Apple’s relatively small retail presence in Europe — with 52 stores compared with 238 in the United States — offers a chance to the likes of Samsung, Acer and Research in Motion, Forrester said.

But their prices cannot yet compete with Apple, which has far larger scale in the tablet market and an efficient supply chain. Forrester said emerging challengers from China and Taiwan would likely step in soon with cheaper offerings.

“There is this opportunity for iPad challengers, but the competition is very fragmented. Competing with Apple will require a different approach from what we’ve seen so far,” said analyst Sarah Rotman Epps, the author of the Forrester report.

Apple still has the tablet-computer market almost to itself after launching the iPad a year and a half ago. It has sold close to 30 million iPads, whose prices start at about $500.

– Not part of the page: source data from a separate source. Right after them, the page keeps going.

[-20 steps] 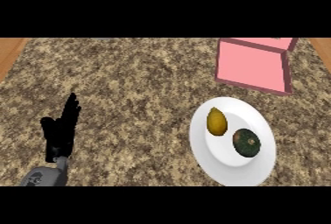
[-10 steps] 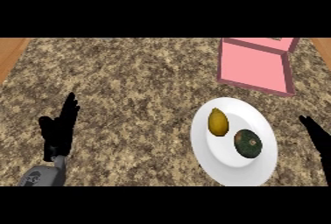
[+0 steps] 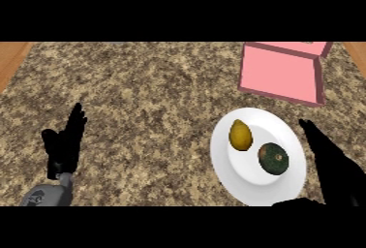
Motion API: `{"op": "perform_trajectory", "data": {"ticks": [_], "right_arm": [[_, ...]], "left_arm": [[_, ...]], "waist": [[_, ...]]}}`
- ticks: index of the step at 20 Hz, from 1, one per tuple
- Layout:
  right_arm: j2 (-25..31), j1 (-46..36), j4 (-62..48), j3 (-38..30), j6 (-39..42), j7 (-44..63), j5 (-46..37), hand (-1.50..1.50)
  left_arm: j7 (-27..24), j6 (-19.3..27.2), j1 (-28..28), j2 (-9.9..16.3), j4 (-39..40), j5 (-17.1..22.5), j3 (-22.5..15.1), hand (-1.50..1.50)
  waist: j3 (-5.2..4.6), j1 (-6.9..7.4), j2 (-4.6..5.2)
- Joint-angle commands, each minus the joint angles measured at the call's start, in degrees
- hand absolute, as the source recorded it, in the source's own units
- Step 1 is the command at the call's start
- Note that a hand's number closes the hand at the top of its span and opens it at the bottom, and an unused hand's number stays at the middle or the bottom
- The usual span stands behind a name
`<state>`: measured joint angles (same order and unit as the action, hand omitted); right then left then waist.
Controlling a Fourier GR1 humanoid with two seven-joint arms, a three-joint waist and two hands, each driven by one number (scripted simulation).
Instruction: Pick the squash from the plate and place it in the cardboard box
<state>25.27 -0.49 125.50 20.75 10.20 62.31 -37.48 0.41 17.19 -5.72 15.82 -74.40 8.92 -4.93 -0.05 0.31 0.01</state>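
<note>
Head view: a white plate (image 3: pixel 247 186) on the speckled bench (image 3: pixel 157 92) carries the dark green squash (image 3: pixel 273 158) beside a yellow lemon (image 3: pixel 240 135); the pink cardboard box (image 3: pixel 280 75) lies beyond the plate. The right hand (image 3: pixel 330 160), fingers straight and holding nothing, sits just right of the plate. The left hand (image 3: pixel 66 143) rests open well to the plate's left.

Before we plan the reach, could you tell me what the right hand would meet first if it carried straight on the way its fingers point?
The right hand points up and slightly left, past the plate's right rim. The pink box looks first in line, though depth is unclear.
</note>
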Motion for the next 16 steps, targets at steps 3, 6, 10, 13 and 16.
{"op": "perform_trajectory", "data": {"ticks": [3,6,10,13,16], "right_arm": [[-3.24,-3.03,-2.94,0.4,5.7,8.87,-1.71,-1.5],[-4.82,-3.58,-3.81,0.35,6.99,9.39,-2.1,-1.5],[-9.28,-4.26,-9.23,2.58,3.64,8.42,-7.93,-1.5],[-9.97,-4.99,-4.04,0.84,8.01,12.83,-7.04,-1.5],[-11.21,-5.44,-11.81,-1.23,5.95,7.43,-7.43,-1.5]], "left_arm": [[-0.78,-1.17,-2.5,-0.72,3.81,0.56,2.22,0.0],[-1.02,2.41,-0.66,-3.51,1.56,-2.54,-0.24,0.0],[2.5,-1.62,-1.99,0.18,-0.98,-0.41,2.12,0.0],[-0.01,-1.28,-0.27,-1.32,0.64,-1.46,1.68,0.0],[-0.35,0.47,0.5,-3.26,-0.29,-3.0,0.54,0.0]], "waist": [[-0.02,-0.34,0.09],[0.0,-0.25,0.02],[0.03,-0.06,-0.01],[0.0,-0.29,-0.09],[0.03,-0.09,-0.01]]}}
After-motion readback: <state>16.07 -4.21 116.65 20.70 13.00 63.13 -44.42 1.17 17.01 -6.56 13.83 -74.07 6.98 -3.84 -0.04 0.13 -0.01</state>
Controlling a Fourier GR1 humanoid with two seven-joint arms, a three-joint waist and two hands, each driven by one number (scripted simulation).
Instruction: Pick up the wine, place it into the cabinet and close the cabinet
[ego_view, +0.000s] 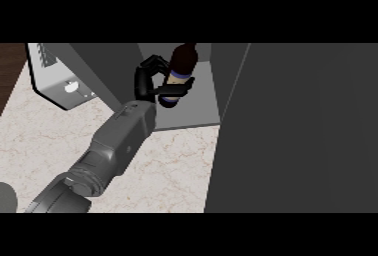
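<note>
Left hand (151, 82) curled round wine (179, 70), bottle upright inside open cabinet (184, 117), over its floor; right hand not visible; door (295, 125) stands open at right. Judgement: lower until base seats, then uncurl, withdraw clear of door; keep bottle off walls.

text: we can read none | bottle (179, 75): we see a pale band with blue edges, no letters legible | appliance (63, 82): white front, no markings we can read
</note>
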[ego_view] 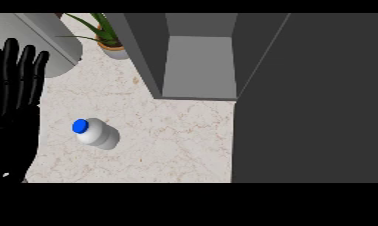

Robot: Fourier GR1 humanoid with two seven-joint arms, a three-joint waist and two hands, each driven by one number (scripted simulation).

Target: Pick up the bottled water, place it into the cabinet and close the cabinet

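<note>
A white water bottle (97, 134) with a blue cap stands upright on the marbled counter (170, 140), left of the middle. My left hand (18, 100) rests open at the view's left edge, fingers straight and pointing up, a short way left of the bottle and not touching it. The grey cabinet (199, 65) stands at the back centre with its inside showing and nothing in it. Its dark door (306, 100) is swung open and fills the right side of the view. My right hand shows nowhere.
A potted green plant (107, 37) stands at the back, just left of the cabinet. A large grey rounded object (55, 45) sits in the far left corner behind my left hand.
</note>
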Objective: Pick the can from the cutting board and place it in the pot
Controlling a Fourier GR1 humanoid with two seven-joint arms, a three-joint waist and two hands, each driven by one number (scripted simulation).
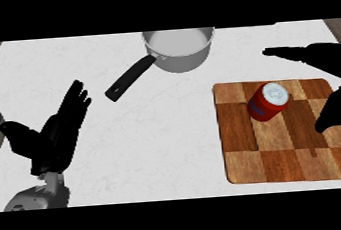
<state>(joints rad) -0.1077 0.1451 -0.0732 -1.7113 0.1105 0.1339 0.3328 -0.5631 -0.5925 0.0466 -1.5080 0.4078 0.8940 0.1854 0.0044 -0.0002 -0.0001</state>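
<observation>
Reaching with fingers spread apart, the right hand (332, 83) flanks the red can (269, 101) on the cutting board (280, 154), ready to grasp; the pot (178, 49) waits beyond; left hand (56, 132) rests open.

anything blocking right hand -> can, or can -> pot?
Nothing visible. The right hand is open beside the can on the cutting board, with bare board between. From can to pot there is only bare counter; the pot's handle points away, toward the left.

We are holding our left hand (56, 130) open at the lower left, fingers straight. Our right hand (333, 70) is spreading open at the right edge.
</observation>
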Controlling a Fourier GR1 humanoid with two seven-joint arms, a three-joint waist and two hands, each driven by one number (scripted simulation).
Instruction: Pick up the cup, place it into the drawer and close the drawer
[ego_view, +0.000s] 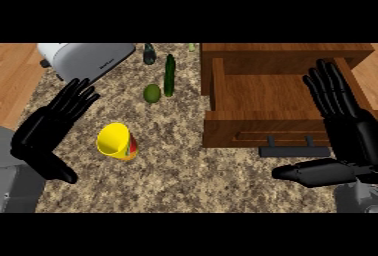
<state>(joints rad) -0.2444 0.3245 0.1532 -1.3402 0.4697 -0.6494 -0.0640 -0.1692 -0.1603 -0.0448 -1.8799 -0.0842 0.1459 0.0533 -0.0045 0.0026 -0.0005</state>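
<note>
the right hand (345, 127) is seen nearest, at the right edge, with its fingers straight and spread upward and its thumb stuck out to the left over the counter (192, 175); nothing is held in it; the left hand (52, 127) is shown at the left edge, likewise flat and spread, with nothing between its fingers; the cup (117, 142), yellow with a red and orange lower part, is found on the speckled counter just right of the left hand, apart from it, apparently tilted or lying with its mouth toward the viewer; the wooden drawer (277, 122) is already pulled open at the right, its dark handle (295, 149) facing the near side, and nothing can be seen inside it; farther back a toaster (85, 57), a cucumber (169, 75) and a small green round fruit (151, 93) are set; the picking-up step is judged not yet begun; next, the cup would need to be approached by the left hand, enclosed by curled fingers, then carried right over the drawer's front wall.
</note>
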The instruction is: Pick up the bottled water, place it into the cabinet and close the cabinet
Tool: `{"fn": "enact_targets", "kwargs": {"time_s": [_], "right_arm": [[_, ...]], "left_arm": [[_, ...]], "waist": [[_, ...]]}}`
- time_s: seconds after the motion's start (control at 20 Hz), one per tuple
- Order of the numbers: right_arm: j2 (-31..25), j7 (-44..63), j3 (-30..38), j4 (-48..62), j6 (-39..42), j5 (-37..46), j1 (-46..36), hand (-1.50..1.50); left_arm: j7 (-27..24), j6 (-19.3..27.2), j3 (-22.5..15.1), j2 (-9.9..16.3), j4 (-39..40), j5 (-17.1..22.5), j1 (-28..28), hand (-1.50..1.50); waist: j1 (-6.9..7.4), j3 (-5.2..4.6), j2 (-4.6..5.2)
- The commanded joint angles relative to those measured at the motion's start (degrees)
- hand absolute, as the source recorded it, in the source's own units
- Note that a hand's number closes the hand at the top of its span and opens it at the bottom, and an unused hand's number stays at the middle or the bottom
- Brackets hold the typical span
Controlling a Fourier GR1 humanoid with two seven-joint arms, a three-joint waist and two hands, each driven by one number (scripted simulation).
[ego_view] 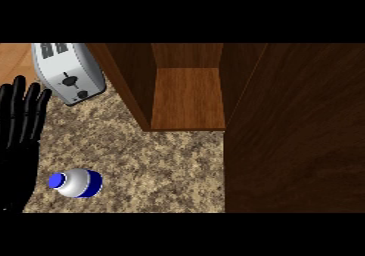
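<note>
Speckled worktop [170, 165], on which a bottled water [76, 182], a toaster [68, 71] and an open cabinet [186, 90] are carried.

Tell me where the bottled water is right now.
In the head view, the bottled water stands on the counter at lower left, just right of the open left hand.

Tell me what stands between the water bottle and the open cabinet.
Nothing visible: bare counter lies between the bottled water and the open cabinet. The toaster stands left of that path.
</note>
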State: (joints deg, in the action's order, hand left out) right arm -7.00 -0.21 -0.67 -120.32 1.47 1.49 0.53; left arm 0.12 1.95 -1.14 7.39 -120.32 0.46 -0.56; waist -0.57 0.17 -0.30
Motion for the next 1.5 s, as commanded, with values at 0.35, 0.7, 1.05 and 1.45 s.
{"fn": "enact_targets", "kwargs": {"time_s": [0.35,0.7,1.05,1.45], "right_arm": [[3.4,5.4,-5.6,-6.4,5.5,-10.7,13.2,-1.5],[-1.4,9.9,-1.0,-21.0,10.1,-20.7,23.7,-1.5],[-1.8,15.6,2.1,-23.3,9.0,-24.7,21.4,-1.5],[-1.4,17.2,2.5,-26.7,9.3,-25.3,24.4,-1.5]], "left_arm": [[6.1,5.9,-10.1,-7.2,-8.1,6.0,16.2,-1.5],[12.9,9.9,-22.7,-7.2,-24.9,-1.7,29.1,-1.5],[15.5,14.0,-29.6,-5.3,-31.1,-7.4,32.1,-1.5],[11.4,18.2,-37.4,-3.8,-29.8,-12.0,35.4,-1.5]], "waist": [[0.67,-0.23,-0.01],[0.44,-0.11,-0.18],[0.65,-0.11,-0.01],[0.37,-0.04,-0.33]]}}
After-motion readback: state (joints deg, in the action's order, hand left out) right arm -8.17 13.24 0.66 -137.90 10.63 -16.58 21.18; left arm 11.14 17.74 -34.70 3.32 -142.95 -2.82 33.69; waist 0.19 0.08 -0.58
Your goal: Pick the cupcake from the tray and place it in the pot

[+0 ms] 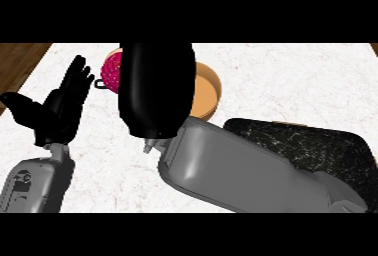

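The right hand (155, 90) reaches over the pot (207, 92), its back hiding the fingers, so I cannot tell whether it grasps anything. A pink cupcake (111, 72) shows just beside it at the pot's rim. The left hand (55, 107) rests open, fingers up. The dark tray (325, 145) lies on the white table (295, 80).

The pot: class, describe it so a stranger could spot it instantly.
Start at the white marble counter and look to its far middle, beyond the dark speckled tray. There sits the pot, partly hidden by the right hand. It alone is round and tan-orange.
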You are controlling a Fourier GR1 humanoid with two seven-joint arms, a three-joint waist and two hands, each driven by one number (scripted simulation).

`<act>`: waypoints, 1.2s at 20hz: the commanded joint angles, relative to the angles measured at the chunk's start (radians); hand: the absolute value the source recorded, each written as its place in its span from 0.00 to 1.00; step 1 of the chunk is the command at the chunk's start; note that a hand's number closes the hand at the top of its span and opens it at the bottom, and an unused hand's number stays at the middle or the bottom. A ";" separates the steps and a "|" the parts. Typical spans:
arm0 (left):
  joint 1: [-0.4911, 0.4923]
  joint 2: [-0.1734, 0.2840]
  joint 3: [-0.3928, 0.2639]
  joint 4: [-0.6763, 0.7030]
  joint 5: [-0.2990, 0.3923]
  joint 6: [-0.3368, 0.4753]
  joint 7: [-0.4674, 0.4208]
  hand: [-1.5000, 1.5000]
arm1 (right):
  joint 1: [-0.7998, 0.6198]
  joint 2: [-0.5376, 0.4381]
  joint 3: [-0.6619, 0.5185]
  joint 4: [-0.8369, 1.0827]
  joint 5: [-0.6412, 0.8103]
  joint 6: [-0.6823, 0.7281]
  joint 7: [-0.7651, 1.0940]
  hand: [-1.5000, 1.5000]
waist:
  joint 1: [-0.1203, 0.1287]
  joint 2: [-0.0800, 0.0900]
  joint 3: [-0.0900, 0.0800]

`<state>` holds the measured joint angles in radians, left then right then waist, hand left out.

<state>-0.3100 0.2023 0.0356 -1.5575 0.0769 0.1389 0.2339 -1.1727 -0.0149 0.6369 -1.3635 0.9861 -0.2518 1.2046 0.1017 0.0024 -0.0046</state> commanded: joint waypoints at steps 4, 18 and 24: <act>0.024 0.022 0.042 0.003 0.035 -0.028 -0.029 0.50 | -0.010 0.014 -0.066 0.094 -0.021 -0.252 0.168 1.00 | -0.011 0.009 0.002; 0.037 -0.004 0.026 -0.006 -0.008 0.016 -0.017 0.50 | -0.036 0.014 -0.001 0.574 0.049 -0.196 0.069 1.00 | -0.046 0.011 0.003; 0.059 0.003 0.019 -0.041 0.008 -0.013 -0.019 0.50 | 0.053 0.014 -0.113 0.612 -0.100 -0.325 0.004 0.00 | -0.022 0.019 0.004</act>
<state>-0.2660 0.2084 0.0611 -1.5994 0.0831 0.1373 0.2266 -1.1669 -0.0105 0.5685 -0.7845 0.9602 -0.4366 1.1003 0.0672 0.0145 -0.0009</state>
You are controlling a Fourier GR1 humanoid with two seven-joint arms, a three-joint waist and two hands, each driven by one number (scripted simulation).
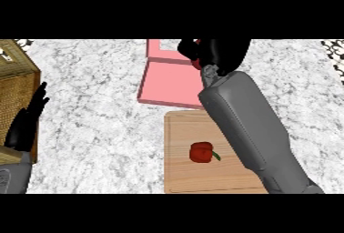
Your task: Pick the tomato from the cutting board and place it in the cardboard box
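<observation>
Right robot hand (218, 52) curled, grip unclear, over pink box (168, 84); tomato (202, 152) behind on cutting board (184, 136).

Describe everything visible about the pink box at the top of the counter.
The pink box is a flat, open-topped container, plain pink all over, with a paler floor showing inside its far part and a raised rim. It looks like card or plastic; which one cannot be told. It lies slightly skewed on the marbled counter, just beyond the wooden cutting board; whether the two touch is unclear. The right hand hangs over its far right corner, curled round something red, and the grey forearm hides its right edge.
</observation>
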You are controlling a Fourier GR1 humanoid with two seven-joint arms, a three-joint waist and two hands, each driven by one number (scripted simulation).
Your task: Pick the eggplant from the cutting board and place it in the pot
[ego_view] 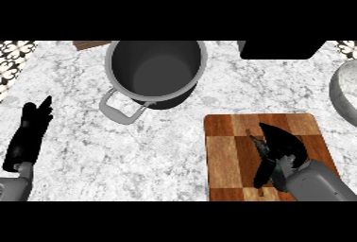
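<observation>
The eggplant (pixel 260 171), dark and slim with a greenish stem end pointing away from me, lies on the wooden cutting board (pixel 226 156) at the lower right. My right hand (pixel 284 142) is over the board right beside it, on its right side, fingers stretched toward the far edge and open. The hand hides part of the eggplant. The grey pot (pixel 155 66) stands at the top centre, empty, with a handle (pixel 120 109) pointing toward me. My left hand (pixel 29 134) rests open at the left edge, fingers up, well away from both.
A grey bowl rim (pixel 343 94) shows at the right edge, past the board. A black object (pixel 279 49) sits at the back right, and a small brown item (pixel 87 45) at the back left. Marble counter (pixel 140 156) lies between pot and board.
</observation>
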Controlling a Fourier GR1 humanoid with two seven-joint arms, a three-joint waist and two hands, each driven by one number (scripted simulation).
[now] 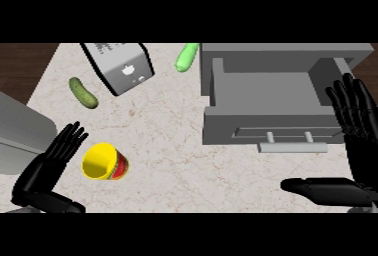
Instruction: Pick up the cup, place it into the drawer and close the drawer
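While the drawer (258, 95) stands open at upper right, the head view shows the yellow cup (103, 161) lying on its side at lower left, just beside the left hand (52, 162), whose fingers are straight and hold nothing. Curling round the cup's body looks best. The right hand (354, 115), also released, rests by the drawer's right wall; bare counter (177, 150) lies between.

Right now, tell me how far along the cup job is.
Done: only that the drawer stands open, nothing visible in it. In hand: nothing yet; the left hand is open beside the cup, which lies tipped on the counter, fingers not curled round it. The right hand is open by the drawer's right side. Left: grasp the cup, put it in the drawer, push it shut.
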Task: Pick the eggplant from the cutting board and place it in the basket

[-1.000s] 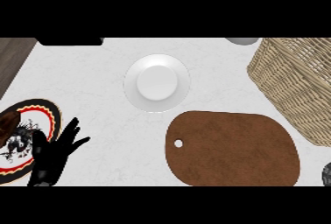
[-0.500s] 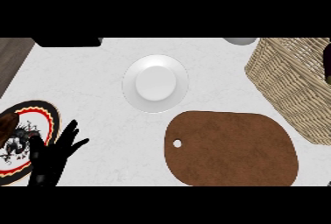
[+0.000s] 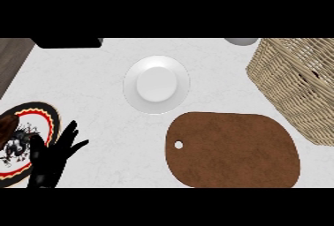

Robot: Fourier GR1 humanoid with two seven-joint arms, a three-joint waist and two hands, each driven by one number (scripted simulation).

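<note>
Compared with a second ago, the dark shape of the right hand at the lower right edge is gone and nothing dark shows over the basket (image 3: 297, 84) rim anymore, so the right hand is out of view now and I can't say what it's doing. Left hand (image 3: 53, 154) sits open, fingers up, resting at the lower left beside the patterned plate (image 3: 32, 115). Cutting board (image 3: 231, 150) is bare; no eggplant visible, though there's a dark patch inside the basket that might be it, can't tell. If so, the job looks basically done, and the smart move is pulling the arm clear without nudging the wicker. Pale marbled counter (image 3: 91, 79), white plate (image 3: 157, 84) in the middle, dark wood strip far left.
</note>
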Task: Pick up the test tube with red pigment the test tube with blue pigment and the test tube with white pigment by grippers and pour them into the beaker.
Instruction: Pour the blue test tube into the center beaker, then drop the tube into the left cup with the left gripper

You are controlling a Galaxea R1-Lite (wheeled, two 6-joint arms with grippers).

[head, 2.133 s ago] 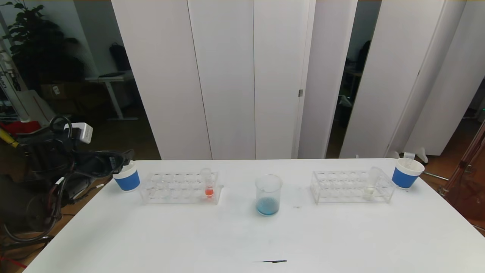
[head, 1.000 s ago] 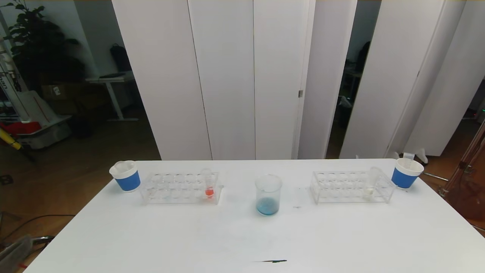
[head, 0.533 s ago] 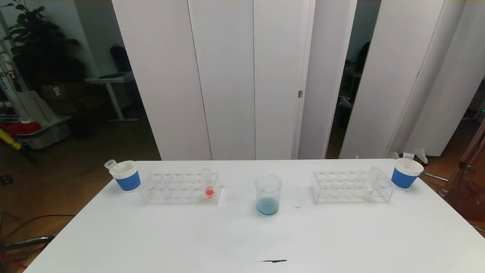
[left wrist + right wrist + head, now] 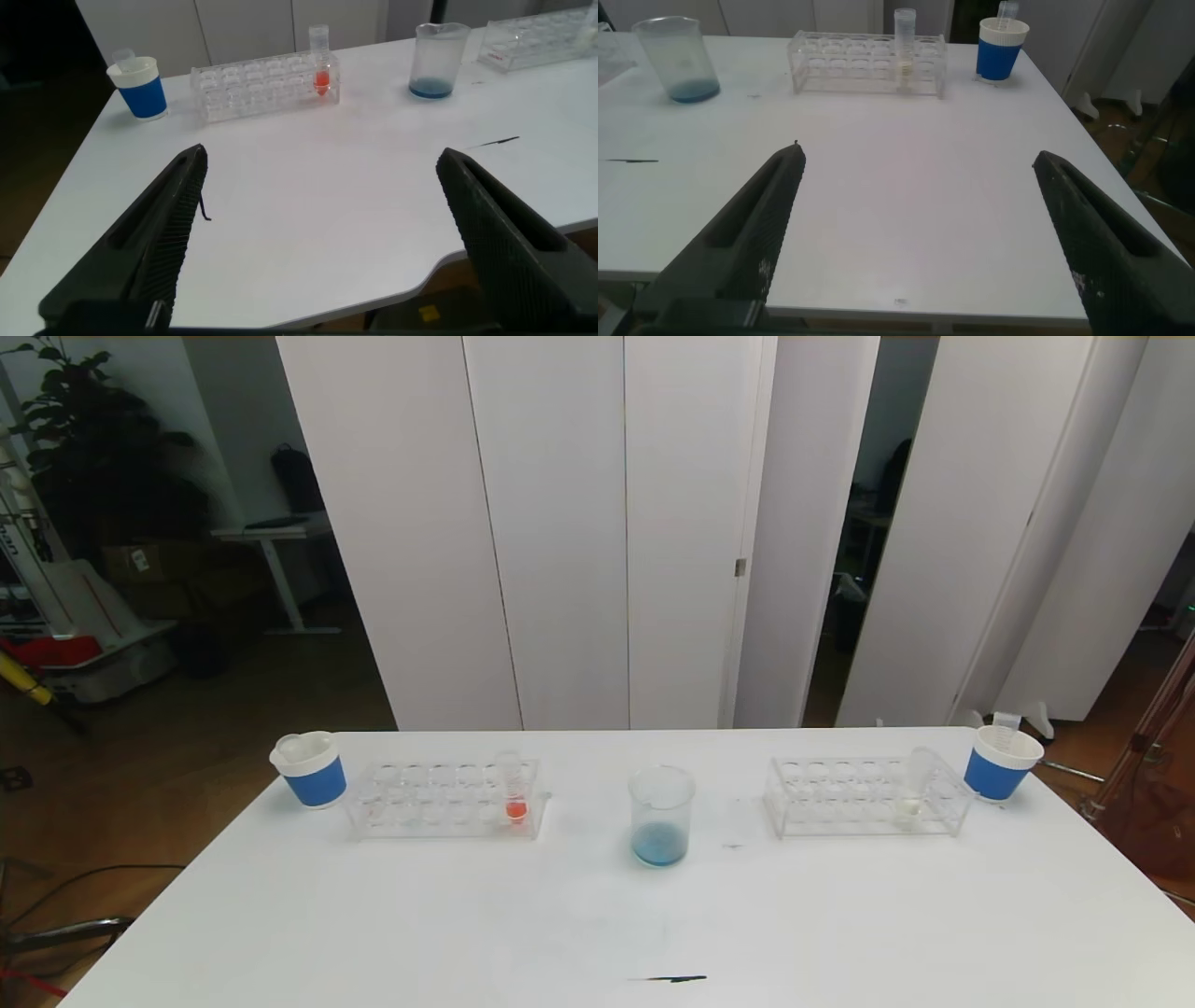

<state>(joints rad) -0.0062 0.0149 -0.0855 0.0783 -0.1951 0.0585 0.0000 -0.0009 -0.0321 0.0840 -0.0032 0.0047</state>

Forrester expects Apple to sell 80 percent of all consumer tablets in the United States and 70 percent in Europe this year.

It expects 2011 worldwide tablet sales to reach 48 million units, with half of those sold in the United States, 30 percent in Europe, 15 percent in Asia and 5 percent in Latin America.

Forrester surveyed almost 14,000 online adult consumers in France, Germany, Italy, the Netherlands, Spain, Sweden and Britain, and also interviewed product strategists from manufacturers, telecommunications operators and retailers.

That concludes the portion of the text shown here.